** Description of the task **
The line containing "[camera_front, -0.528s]" marks the end: output every line of the data up to it, and that line too, exactly as written.

** Information **
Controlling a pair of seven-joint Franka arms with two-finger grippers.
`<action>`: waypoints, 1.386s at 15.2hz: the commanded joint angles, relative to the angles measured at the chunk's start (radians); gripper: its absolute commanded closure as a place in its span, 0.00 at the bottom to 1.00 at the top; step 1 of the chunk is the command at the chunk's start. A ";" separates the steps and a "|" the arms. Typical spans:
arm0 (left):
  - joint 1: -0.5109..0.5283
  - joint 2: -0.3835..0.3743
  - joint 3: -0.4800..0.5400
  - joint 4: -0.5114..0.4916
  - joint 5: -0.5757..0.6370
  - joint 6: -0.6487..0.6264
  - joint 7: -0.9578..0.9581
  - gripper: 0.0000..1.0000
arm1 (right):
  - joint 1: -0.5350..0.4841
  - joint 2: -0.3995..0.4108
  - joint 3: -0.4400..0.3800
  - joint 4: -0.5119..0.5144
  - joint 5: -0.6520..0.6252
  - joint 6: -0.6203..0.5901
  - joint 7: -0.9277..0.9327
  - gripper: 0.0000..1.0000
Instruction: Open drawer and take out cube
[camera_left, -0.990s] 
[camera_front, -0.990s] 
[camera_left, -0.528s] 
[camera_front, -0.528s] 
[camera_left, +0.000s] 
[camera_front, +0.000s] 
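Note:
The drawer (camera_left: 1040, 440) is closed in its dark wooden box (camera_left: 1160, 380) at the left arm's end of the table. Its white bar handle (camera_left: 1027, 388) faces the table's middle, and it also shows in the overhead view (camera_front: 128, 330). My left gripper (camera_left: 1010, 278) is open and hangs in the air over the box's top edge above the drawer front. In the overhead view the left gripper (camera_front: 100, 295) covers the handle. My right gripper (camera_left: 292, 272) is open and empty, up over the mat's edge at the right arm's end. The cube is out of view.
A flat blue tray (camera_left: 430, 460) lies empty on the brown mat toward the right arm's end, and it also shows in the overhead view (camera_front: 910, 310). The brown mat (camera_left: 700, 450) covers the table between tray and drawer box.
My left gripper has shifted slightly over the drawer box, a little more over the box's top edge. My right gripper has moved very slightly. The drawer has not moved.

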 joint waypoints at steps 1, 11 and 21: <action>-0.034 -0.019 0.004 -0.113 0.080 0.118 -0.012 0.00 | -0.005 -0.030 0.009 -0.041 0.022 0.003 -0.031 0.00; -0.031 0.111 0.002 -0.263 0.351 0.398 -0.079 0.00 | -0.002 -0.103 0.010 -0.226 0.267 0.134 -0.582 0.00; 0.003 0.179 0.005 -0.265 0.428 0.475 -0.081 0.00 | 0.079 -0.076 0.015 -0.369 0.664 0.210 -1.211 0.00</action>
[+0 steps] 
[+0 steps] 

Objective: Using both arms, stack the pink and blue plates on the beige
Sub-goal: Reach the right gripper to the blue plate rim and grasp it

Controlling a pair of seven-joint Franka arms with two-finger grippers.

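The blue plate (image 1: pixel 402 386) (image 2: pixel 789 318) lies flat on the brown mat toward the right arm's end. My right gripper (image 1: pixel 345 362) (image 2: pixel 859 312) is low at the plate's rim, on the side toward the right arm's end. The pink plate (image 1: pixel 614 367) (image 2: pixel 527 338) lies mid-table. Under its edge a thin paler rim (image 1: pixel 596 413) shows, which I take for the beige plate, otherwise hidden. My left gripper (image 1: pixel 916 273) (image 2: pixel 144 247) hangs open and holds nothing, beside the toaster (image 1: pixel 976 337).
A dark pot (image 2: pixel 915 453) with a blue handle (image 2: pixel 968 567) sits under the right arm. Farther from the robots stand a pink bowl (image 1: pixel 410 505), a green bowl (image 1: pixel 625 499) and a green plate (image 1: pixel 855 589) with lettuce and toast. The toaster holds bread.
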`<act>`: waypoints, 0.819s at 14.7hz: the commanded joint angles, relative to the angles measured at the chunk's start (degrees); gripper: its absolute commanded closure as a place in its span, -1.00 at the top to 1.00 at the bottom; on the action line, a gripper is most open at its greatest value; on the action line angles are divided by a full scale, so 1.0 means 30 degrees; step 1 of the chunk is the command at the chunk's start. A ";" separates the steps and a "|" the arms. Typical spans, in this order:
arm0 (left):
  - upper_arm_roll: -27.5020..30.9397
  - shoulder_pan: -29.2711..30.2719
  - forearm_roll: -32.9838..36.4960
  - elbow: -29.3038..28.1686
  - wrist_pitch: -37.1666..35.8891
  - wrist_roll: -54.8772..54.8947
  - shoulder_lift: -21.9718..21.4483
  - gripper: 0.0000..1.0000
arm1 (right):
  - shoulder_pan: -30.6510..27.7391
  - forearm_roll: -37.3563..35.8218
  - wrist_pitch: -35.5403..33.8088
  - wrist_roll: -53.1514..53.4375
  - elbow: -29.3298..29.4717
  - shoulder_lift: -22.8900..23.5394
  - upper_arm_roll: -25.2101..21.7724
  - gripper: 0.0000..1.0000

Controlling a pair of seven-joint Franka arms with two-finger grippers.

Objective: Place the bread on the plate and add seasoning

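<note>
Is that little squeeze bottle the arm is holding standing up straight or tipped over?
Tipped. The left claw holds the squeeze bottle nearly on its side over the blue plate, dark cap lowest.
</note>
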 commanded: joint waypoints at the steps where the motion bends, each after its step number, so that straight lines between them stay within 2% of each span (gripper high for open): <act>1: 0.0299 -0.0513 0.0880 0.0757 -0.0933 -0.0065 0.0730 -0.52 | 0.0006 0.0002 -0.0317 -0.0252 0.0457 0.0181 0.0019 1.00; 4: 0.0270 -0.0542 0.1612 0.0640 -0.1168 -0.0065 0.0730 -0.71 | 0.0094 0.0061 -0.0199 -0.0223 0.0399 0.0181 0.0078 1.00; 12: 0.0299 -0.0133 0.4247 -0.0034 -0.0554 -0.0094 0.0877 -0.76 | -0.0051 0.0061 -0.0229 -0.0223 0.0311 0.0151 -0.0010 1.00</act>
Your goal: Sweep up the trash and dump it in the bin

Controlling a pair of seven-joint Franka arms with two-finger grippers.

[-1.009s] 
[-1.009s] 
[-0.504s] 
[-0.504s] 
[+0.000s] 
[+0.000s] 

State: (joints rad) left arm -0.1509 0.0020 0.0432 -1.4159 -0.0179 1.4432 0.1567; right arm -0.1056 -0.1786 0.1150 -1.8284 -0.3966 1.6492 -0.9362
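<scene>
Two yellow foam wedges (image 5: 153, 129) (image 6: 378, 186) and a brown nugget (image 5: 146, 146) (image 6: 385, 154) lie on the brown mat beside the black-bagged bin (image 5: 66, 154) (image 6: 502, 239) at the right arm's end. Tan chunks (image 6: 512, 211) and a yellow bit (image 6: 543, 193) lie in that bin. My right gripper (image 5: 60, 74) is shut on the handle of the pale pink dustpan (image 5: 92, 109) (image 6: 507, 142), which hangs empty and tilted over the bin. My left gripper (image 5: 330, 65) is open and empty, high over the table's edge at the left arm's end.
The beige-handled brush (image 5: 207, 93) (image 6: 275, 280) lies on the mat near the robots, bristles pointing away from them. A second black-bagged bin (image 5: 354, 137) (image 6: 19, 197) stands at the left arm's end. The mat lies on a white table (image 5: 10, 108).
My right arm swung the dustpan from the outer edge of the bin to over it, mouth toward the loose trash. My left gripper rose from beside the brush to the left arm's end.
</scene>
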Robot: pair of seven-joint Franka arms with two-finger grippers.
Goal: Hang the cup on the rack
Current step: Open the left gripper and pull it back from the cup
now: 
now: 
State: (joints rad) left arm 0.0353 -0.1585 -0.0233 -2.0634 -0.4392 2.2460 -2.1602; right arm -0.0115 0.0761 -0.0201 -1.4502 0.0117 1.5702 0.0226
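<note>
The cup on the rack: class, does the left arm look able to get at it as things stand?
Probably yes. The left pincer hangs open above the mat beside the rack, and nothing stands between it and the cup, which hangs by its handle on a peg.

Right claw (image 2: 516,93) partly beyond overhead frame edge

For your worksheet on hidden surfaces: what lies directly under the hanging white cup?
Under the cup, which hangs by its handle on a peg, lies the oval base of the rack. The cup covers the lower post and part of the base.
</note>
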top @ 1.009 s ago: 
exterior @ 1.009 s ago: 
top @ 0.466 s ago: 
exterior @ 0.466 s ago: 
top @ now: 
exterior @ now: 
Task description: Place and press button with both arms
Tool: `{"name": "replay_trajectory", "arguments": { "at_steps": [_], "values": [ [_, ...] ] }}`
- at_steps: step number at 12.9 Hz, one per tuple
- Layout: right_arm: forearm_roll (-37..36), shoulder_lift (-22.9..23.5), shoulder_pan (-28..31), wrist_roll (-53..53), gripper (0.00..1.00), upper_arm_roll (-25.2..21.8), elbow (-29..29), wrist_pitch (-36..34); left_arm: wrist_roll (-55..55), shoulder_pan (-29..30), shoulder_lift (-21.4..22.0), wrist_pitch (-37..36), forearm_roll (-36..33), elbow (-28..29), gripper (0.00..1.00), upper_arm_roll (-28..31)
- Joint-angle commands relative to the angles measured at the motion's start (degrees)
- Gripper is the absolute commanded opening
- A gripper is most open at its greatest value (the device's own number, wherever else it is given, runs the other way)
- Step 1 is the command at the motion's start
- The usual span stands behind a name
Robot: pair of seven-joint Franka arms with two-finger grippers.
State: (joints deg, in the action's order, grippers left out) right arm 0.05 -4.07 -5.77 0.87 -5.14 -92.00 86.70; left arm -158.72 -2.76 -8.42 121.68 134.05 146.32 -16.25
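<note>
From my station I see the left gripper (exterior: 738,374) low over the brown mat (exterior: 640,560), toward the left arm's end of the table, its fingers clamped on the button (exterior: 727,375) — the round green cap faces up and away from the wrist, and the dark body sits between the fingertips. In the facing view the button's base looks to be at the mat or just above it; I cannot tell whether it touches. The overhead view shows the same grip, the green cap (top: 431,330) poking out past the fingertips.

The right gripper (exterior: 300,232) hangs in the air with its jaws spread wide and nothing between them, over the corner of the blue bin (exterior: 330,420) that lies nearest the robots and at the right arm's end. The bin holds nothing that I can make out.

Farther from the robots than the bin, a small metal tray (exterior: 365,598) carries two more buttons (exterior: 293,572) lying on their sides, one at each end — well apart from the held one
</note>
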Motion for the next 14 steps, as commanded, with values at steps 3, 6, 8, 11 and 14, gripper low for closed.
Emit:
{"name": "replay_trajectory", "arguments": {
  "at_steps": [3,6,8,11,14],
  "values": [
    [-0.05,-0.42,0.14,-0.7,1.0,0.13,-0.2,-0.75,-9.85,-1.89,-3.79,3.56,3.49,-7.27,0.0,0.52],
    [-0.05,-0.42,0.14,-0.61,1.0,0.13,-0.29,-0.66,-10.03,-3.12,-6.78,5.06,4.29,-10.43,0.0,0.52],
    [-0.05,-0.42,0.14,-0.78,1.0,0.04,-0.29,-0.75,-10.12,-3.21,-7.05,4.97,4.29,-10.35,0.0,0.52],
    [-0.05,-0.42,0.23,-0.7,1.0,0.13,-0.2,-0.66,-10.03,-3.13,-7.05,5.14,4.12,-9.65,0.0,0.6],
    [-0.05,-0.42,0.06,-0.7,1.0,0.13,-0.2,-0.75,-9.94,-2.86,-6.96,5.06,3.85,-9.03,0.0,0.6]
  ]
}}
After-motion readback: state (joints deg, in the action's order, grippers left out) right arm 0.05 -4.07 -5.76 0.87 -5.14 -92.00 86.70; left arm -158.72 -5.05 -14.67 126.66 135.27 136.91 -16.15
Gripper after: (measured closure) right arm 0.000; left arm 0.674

** Problem solution **
Controlling a pair of seven-joint Franka arms with two-finger grippers.
`<action>`: waypoints, 1.386s at 15.2hz: the commanded joint angles, relative to the angles measured at the chunk's start (radians); gripper: its absolute commanded closure as a place in its span, 0.00 at the bottom to 1.00 at the top; step 1 of the chunk is the command at the chunk's start. A ";" separates the steps and a "|" the arms. Typical spans:
arm0 (left):
  - joint 1: -0.5109..0.5283
  - joint 2: -0.3835..0.3743
  - joint 3: -0.4800..0.5400
  - joint 4: -0.5114..0.4916
  - joint 5: -0.5757..0.6370
  - joint 6: -0.6487..0.6264
  - joint 7: -0.9578..0.9581
  - gripper: 0.0000..1.0000
arm1 (right):
  - joint 1: -0.5350..0.4841
  - joint 2: -0.3995..0.4108
  - joint 3: -0.4400..0.3800
  - joint 4: -0.5119..0.5144
  - joint 5: -0.6520..0.6252
  - joint 6: -0.6203..0.5901
  - joint 7: -0.9277..0.9327
  - gripper: 0.0000..1.0000
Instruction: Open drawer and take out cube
[camera_left, -0.990s] 
[camera_front, -0.990s] 
[camera_left, -0.528s] 
[camera_front, -0.528s] 

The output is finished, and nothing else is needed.